Monday, January 19, 2004

When does it become obvious that we're living in perilous times for the U.S. Constitution? When it takes the military to protect us from the overreach of the Executive branch. Military lawyers file an extraordinary amicus brief on behalf of the Guantanamo detainees, reminding the Supremes that we have the potential to create another King George.

"Slight encroachments create new boundaries from which legions of power can seek new territory to capture. It may be that it is the obnoxious thing in its mildest and least repulsive form; but illegitimate and unconstitutional practices get their first footing in that way, namely, by silent approaches and slight deviations from legal modes of procedure ...

We should not break faith with this nation's tradition of keeping military power subservient to civilian authority, a tradition which we believe is firmly embodied in the Constitution. The country has remained true to that faith for almost one hundred seventy years. Perhaps no group in the Nation has been truer than military men themselves."

The amicus does not argue against the president's right to wage war and to conduct the war as he sees fit. What the military lawyers do argue is that this is not World War II. The "War on Terror" is potentially never ending. The Constitution does not countenance open-ended presidential power, nor to try anyone he sees fit, with no civilian review over military tribunals in which the judge, prosecutor, and defending lawyer all work for the president.

And just because the president and his advisors are dim-witted rubes doesn't make it right either. Via TPM, check out this great, great post from CalPundit. It provides amazing insight into the mind of Richard Perle. He has always understood the situation better than the "experts" at the CIA. Remarkable. Just remarkable.

Speaking of rubes. Bringing freedom to Iraq was the reason we're there, right, since WMD was just a ruse the freedom-loving administration used to get the U.S. population to support the war? I guess Iraqi men's freedom to oppress Iraqi women. We're doing a bang-up job.

And remember when we decided we "don't need no stinking UN?" Just kidding. I'm reminded of the dulcimer tones of Neil Young when he croons a kind of anthem for our work in "Phase IV" in Iraq.

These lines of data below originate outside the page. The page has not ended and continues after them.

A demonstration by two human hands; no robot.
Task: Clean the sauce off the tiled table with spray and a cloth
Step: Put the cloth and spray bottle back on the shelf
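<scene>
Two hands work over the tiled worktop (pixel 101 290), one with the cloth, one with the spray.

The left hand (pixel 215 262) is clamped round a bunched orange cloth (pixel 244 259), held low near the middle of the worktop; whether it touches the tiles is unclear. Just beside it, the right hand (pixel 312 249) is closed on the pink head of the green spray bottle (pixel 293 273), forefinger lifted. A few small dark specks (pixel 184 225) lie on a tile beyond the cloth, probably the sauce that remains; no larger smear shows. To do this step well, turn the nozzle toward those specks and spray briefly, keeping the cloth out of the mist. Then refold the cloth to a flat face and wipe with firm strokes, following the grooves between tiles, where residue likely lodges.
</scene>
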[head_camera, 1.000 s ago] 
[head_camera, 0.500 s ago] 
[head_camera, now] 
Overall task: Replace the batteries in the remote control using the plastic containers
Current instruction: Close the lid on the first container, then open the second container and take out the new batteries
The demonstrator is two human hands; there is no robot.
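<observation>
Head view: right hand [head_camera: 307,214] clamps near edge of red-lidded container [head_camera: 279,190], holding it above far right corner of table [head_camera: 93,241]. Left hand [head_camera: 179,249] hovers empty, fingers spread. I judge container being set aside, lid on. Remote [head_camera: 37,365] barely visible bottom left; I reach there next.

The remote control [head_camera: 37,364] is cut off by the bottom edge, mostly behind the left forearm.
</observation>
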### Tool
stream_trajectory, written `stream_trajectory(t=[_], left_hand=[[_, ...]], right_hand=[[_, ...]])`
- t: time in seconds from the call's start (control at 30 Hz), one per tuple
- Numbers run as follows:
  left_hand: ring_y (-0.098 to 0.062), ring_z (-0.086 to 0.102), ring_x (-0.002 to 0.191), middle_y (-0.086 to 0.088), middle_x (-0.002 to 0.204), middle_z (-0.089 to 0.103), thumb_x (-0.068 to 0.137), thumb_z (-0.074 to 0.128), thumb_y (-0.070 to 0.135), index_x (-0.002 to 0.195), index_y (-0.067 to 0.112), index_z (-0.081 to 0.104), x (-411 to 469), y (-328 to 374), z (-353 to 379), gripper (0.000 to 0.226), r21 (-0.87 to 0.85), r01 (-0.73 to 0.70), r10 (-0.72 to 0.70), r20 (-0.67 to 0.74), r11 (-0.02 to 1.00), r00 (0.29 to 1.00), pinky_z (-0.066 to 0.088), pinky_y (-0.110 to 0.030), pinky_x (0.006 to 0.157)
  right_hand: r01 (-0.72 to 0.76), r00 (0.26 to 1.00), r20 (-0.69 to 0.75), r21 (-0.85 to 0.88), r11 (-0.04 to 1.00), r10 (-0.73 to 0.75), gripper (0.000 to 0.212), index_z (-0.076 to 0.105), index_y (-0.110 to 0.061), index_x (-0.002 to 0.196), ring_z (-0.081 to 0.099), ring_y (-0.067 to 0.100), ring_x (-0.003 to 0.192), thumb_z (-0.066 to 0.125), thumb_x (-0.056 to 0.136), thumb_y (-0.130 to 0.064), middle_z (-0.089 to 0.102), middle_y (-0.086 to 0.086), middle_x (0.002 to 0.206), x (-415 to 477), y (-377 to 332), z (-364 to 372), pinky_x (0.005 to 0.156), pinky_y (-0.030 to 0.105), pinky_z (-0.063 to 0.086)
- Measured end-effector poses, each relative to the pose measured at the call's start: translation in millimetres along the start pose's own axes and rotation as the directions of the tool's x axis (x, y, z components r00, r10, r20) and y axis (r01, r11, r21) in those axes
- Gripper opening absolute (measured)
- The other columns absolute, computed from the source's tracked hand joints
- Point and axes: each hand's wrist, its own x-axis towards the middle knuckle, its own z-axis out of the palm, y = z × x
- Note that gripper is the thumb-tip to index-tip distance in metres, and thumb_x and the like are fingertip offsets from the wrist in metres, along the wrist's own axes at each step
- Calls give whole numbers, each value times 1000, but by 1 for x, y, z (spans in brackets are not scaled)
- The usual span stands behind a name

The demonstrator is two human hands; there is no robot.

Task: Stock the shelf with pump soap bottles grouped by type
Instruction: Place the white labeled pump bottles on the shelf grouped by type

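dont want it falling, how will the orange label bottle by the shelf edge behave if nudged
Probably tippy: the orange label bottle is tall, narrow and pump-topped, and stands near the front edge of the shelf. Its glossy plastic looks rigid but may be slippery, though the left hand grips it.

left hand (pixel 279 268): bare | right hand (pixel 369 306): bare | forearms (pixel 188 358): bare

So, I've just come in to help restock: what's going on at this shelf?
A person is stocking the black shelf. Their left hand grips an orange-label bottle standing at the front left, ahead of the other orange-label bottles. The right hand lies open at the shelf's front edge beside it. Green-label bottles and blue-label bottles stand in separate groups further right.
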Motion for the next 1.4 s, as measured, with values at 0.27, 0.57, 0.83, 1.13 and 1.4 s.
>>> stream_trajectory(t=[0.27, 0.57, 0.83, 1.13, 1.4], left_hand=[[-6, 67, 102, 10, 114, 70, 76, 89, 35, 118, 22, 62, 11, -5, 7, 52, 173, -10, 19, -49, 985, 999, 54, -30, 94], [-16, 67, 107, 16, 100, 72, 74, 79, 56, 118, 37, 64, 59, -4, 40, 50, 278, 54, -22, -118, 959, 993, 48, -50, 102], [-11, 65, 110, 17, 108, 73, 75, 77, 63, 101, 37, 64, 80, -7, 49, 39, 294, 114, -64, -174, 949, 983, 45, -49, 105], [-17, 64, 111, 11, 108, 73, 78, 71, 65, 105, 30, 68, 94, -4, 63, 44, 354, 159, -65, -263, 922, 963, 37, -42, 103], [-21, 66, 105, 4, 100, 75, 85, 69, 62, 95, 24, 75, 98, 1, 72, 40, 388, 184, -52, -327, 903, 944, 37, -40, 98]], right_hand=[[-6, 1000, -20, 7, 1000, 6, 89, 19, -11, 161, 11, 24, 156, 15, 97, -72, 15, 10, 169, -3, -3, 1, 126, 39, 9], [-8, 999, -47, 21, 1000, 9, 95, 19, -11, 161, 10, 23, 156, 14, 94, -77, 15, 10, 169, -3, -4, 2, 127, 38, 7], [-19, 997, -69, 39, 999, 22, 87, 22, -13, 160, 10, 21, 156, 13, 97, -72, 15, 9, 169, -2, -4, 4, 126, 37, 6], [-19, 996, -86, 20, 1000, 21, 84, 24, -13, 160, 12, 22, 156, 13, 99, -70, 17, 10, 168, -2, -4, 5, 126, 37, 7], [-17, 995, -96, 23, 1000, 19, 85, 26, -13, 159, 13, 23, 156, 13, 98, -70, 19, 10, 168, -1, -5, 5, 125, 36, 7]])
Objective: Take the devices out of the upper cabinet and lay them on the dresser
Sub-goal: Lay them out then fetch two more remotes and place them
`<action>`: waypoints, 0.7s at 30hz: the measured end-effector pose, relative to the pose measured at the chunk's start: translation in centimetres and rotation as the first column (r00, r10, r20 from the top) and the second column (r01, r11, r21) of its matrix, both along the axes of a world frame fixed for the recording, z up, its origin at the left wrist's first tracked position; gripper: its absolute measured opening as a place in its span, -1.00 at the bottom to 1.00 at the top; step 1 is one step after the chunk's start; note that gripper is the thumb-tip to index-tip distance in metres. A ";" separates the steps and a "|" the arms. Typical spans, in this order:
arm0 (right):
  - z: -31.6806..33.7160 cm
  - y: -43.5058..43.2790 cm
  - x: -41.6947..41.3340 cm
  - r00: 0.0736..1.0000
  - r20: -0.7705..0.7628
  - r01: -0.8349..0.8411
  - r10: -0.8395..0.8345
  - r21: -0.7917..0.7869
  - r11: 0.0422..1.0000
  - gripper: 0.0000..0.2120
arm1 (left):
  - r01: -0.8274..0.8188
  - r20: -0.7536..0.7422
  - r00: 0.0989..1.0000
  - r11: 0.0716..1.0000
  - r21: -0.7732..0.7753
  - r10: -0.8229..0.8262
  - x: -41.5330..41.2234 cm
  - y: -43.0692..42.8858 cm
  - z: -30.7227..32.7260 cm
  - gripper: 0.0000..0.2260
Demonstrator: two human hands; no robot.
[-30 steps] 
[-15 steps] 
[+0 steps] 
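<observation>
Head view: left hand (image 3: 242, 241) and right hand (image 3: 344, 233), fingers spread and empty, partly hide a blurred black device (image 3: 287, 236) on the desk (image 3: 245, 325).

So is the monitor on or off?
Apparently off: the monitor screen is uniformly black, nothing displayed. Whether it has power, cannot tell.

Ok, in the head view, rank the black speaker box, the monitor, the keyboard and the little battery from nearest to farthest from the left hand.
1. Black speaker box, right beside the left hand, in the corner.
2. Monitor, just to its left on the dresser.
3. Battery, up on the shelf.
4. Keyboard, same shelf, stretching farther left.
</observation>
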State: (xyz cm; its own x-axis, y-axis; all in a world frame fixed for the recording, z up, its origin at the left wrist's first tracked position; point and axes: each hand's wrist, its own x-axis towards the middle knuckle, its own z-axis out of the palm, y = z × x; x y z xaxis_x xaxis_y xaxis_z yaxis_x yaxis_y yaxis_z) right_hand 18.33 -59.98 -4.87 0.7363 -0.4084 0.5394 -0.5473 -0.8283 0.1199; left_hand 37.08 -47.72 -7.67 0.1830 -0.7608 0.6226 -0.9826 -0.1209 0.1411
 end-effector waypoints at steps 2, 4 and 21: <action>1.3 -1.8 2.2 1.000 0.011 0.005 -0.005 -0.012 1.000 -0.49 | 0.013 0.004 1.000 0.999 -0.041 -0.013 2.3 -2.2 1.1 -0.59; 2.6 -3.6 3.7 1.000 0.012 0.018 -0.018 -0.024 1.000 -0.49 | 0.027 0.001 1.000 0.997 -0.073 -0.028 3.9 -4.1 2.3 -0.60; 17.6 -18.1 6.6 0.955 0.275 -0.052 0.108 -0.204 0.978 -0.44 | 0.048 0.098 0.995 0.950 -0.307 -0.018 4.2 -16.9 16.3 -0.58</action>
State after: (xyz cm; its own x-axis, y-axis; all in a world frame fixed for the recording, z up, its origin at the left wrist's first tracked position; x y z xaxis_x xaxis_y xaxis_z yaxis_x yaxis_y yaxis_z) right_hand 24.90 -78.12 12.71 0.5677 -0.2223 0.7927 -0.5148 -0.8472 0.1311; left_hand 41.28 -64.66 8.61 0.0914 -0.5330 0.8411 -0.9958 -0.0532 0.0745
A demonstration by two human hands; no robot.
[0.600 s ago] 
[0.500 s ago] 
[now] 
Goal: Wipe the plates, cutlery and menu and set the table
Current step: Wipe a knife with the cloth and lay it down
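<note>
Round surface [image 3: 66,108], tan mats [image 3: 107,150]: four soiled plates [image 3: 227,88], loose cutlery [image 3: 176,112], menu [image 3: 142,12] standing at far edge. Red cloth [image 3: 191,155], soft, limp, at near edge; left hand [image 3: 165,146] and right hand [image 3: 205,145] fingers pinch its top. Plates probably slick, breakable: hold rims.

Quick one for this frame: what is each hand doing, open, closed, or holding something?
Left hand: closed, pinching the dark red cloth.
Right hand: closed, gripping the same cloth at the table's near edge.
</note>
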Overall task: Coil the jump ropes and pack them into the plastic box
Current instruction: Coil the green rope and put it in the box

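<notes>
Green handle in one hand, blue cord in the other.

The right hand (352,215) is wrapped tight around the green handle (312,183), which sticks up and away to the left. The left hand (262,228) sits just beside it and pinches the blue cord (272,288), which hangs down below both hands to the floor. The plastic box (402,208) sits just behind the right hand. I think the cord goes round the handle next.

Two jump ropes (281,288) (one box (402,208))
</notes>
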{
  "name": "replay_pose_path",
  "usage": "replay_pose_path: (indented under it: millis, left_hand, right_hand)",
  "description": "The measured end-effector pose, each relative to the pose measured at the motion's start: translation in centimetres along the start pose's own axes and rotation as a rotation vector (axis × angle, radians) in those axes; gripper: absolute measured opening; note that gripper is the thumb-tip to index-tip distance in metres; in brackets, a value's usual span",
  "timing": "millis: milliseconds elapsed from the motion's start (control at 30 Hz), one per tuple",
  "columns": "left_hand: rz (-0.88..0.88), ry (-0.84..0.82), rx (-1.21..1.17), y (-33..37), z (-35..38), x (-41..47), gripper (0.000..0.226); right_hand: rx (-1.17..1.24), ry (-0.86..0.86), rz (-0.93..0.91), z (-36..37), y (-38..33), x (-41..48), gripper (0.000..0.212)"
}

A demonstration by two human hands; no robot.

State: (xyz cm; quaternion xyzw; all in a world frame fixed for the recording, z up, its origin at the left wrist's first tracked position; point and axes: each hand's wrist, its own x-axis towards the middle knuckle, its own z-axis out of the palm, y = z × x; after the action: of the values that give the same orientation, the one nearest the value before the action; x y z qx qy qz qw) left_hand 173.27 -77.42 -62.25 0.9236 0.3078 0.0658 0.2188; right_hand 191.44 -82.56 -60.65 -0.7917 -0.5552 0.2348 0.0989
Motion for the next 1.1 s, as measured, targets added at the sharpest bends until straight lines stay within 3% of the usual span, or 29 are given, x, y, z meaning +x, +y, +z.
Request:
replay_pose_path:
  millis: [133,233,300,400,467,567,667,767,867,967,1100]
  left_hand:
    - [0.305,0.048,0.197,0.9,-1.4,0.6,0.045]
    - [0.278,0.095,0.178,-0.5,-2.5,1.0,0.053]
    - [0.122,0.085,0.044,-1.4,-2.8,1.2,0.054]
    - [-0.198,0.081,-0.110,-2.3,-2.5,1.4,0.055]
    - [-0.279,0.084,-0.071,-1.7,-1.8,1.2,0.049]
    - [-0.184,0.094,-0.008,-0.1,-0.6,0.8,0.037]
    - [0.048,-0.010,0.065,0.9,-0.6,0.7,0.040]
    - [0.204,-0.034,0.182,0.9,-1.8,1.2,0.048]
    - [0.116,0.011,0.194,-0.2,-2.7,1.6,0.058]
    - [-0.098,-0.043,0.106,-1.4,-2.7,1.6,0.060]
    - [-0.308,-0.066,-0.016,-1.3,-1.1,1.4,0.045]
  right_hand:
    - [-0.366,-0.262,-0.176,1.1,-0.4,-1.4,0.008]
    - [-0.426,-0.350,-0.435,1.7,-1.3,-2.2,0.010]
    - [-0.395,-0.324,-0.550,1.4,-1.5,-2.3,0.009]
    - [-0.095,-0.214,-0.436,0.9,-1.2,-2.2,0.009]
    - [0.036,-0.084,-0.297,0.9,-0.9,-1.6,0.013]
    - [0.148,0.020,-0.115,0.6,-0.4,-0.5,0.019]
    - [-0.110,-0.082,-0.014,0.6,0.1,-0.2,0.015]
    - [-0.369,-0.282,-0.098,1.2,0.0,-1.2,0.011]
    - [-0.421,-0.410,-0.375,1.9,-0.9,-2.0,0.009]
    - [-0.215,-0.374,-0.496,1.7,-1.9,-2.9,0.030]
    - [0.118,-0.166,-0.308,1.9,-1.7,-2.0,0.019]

Tom Paine has a scorecard to help you stay alert during the Distate of the Union tomorrow night.

Also helping us keep score as we career towards "Decision 2004," the Columbia School of Journalism has opened up a Campaign Desk to monitor the rhetoric.

Back in the day. Ever wonder what it was like to be the Official Presidential Jokemeister, when the guy you work for has just faced impeachment due to a certain dalliance?

Finally, the WSJ reports on IBM's plans to off-shore thousands of programmers and other well paid back office employees.

"Among other things, the documents indicate that for internal IBM accounting purposes, a programmer in China with three to five years experience would cost about $12.50 an hour, including salary and benefits. A person familiar with IBM's internal billing rates says that's less than one-fourth of the $56-an-hour cost of a comparable U.S. employee, which also includes salary and benefits."

Documents show that IBM was acutely aware of the sensitivities involved. Managers were told how to communicate to employees, specifically to avoid transperency regarding the plans and to never use the words "off-shore" and "on shore."

"In the draft script prepared for managers, IBM suggests the workers be told: 'This action is a statement about the rate and pace of change in this demanding industry. ...[sic] It is in no way a comment on the excellent work you have done over the years.' The script also suggests saying: 'For the people whose jobs are affected by this consolidation, I understand this is difficult news.'"

Sorry, subscription required for the WSJ story. But you can hear a story about it on Marketplace, along with an argument that not only will companies likely not save as much as they expect on the deal, they are, in essence, creating new competitors in China.